*Material for the task*.
******

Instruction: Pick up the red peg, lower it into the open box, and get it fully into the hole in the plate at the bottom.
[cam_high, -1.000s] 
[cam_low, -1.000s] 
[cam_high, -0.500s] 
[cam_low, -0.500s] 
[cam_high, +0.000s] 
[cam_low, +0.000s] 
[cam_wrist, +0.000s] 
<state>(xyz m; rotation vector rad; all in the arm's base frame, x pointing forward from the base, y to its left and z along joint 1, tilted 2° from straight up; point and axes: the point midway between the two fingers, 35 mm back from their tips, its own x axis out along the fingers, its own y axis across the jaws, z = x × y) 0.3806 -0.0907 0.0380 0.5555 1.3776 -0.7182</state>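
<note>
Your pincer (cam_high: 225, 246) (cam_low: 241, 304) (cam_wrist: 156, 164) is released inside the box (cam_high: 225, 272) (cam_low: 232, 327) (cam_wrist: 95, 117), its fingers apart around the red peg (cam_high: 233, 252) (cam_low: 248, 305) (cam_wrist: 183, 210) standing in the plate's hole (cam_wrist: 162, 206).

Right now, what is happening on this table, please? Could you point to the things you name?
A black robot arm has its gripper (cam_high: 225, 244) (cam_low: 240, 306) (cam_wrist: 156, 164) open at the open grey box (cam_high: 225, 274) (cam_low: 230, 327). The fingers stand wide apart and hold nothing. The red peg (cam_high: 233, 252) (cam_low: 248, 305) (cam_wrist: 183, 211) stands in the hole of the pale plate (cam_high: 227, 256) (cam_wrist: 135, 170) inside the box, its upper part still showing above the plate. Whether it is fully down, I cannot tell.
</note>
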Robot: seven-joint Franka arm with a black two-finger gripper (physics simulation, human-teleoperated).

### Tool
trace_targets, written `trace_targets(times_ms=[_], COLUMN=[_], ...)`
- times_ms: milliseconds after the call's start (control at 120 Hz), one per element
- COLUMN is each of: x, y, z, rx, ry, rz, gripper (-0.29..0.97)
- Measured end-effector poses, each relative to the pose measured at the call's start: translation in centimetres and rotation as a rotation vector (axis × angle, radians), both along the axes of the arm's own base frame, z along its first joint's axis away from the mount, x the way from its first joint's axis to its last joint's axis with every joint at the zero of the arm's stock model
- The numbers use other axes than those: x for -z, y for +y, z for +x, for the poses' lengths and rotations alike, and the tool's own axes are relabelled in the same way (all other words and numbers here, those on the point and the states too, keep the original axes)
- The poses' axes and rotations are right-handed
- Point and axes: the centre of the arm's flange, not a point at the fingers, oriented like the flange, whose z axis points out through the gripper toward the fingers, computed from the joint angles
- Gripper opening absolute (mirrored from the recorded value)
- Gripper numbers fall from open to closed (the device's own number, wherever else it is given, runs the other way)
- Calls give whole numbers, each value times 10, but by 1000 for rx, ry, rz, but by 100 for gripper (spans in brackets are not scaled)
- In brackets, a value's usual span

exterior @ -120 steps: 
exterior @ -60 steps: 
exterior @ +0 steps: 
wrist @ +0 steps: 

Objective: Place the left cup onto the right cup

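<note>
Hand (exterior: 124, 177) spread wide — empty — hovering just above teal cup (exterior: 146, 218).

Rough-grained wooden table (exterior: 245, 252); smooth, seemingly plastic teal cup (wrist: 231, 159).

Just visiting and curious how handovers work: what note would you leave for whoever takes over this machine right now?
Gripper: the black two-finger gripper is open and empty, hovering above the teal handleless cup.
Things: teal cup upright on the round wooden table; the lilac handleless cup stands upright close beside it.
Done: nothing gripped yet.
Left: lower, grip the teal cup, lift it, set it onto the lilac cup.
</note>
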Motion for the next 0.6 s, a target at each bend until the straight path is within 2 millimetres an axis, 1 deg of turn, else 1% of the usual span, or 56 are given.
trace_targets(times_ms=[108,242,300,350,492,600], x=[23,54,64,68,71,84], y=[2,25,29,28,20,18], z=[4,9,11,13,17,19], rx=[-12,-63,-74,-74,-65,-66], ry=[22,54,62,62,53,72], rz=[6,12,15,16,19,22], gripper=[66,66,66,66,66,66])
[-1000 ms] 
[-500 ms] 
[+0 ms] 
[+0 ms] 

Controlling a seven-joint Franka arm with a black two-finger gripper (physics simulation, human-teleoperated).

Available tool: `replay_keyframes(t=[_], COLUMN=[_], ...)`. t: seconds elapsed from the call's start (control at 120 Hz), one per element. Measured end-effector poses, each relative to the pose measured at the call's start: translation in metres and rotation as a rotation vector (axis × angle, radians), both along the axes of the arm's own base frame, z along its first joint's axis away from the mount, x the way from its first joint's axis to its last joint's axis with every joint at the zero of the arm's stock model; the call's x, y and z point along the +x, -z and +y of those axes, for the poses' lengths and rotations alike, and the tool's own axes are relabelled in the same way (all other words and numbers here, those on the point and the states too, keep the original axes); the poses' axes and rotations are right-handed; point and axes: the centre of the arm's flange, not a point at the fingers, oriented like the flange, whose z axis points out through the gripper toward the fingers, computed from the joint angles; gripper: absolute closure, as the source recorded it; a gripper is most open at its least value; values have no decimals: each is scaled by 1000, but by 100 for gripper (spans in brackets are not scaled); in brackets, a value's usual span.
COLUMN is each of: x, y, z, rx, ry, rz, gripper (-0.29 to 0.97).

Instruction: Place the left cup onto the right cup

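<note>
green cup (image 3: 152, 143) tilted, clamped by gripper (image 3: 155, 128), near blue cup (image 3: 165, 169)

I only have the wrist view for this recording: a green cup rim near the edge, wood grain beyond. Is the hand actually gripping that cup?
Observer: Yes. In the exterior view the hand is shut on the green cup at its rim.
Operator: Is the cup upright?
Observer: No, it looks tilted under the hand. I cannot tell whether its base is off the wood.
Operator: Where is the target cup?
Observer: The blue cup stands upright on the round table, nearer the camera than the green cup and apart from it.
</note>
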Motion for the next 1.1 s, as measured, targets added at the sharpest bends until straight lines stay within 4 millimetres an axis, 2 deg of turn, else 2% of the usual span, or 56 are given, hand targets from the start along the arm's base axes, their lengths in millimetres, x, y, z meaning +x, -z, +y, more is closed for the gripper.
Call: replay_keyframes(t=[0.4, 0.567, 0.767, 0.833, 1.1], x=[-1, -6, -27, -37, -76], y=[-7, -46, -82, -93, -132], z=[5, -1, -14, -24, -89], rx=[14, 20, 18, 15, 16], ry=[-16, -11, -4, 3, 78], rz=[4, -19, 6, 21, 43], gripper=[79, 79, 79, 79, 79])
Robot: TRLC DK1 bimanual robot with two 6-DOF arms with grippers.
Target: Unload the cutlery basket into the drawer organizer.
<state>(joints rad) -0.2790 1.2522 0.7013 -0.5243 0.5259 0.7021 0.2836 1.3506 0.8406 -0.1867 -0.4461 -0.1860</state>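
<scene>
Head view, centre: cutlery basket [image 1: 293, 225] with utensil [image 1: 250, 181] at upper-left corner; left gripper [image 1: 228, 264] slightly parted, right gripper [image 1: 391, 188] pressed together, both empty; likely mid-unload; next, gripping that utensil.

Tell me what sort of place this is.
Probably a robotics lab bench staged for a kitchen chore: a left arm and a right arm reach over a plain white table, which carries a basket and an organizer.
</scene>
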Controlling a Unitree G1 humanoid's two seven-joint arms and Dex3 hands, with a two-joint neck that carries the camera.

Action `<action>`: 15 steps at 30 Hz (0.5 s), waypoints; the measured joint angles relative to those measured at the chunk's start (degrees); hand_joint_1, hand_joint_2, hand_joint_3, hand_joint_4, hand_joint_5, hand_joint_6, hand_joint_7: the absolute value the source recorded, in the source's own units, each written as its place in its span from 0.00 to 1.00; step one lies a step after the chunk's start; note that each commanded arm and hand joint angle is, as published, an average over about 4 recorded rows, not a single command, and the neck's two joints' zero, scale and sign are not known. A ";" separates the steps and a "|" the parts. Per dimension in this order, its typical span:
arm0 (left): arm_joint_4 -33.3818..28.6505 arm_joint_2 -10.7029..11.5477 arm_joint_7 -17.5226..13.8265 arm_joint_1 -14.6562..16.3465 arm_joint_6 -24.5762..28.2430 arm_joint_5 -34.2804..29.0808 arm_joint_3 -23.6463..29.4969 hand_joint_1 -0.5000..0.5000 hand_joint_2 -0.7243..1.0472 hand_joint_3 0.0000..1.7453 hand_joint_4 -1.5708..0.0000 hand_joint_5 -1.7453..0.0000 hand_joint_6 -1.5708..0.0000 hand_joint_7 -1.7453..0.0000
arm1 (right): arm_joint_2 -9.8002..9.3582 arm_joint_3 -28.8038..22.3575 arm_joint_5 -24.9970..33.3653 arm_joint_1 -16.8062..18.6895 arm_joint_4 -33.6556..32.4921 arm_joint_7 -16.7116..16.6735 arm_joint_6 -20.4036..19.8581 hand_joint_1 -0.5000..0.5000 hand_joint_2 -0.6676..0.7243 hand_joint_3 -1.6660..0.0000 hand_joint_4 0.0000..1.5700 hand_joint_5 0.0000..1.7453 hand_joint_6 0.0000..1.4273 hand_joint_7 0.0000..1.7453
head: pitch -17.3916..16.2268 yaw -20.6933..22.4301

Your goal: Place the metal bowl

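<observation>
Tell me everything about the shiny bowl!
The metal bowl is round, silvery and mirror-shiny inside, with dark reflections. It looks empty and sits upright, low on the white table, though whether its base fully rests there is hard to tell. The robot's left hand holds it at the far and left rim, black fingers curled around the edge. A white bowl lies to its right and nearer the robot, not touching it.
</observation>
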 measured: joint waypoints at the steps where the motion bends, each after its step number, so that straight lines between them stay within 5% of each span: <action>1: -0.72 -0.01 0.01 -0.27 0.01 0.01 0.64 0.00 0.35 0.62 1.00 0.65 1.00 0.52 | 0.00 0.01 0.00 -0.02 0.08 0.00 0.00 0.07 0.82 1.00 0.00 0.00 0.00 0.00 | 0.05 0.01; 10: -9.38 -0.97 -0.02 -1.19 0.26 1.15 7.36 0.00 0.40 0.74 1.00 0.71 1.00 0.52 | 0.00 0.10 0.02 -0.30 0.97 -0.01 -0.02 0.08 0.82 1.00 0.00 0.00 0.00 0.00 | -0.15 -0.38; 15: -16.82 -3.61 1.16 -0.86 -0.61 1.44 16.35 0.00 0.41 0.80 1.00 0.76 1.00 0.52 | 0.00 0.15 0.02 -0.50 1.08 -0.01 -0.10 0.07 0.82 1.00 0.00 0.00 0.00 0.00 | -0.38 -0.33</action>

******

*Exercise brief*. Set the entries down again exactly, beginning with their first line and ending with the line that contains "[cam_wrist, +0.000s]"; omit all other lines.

*Task solution*.
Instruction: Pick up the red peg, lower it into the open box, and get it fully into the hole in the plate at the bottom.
[cam_high, -1.000s] 
[cam_low, -1.000s] 
[cam_high, -0.500s] 
[cam_low, -0.500s] 
[cam_high, +0.000s] 
[cam_low, +0.000s] 
[cam_wrist, +0.000s] 

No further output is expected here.